The task: What do the lines from the top of the data through the line with "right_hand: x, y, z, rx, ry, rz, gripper" say? Quote them exactly and include both ends.
________
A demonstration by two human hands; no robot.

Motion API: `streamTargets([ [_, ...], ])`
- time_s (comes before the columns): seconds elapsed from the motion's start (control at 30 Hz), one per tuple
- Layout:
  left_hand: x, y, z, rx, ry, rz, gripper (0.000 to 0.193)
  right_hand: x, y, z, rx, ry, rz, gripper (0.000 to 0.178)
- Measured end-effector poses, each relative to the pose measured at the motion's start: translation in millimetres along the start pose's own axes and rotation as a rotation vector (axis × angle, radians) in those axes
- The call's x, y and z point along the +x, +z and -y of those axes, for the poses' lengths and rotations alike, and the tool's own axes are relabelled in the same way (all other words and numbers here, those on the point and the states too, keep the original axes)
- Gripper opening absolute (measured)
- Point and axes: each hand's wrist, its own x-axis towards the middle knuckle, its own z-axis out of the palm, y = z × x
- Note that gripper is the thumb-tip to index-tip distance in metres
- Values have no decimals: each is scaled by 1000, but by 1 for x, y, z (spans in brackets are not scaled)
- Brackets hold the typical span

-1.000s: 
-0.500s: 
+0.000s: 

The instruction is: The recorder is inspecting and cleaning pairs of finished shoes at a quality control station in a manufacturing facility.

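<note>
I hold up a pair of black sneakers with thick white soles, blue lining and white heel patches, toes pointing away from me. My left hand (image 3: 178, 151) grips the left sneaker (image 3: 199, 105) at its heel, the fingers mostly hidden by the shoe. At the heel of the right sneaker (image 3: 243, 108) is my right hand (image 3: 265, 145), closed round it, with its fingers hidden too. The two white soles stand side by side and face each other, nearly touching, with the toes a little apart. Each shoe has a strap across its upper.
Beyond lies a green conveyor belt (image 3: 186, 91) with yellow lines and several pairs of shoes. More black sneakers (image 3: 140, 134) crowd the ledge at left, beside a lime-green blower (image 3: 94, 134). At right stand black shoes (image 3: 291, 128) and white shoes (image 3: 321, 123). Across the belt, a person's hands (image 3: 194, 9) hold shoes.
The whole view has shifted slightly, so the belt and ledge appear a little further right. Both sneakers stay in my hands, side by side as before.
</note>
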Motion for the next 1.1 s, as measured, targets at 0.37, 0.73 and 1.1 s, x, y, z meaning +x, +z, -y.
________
Answer to this problem:
A demonstration by two human hands; no robot.

Motion API: `streamTargets([ [_, ...], ])`
- time_s (comes before the columns): seconds elapsed from the motion's start (control at 30 Hz), one per tuple
- Layout:
  left_hand: x, y, z, rx, ry, rz, gripper (0.000 to 0.193)
  right_hand: x, y, z, rx, ry, rz, gripper (0.000 to 0.178)

No more output will be produced for this exercise.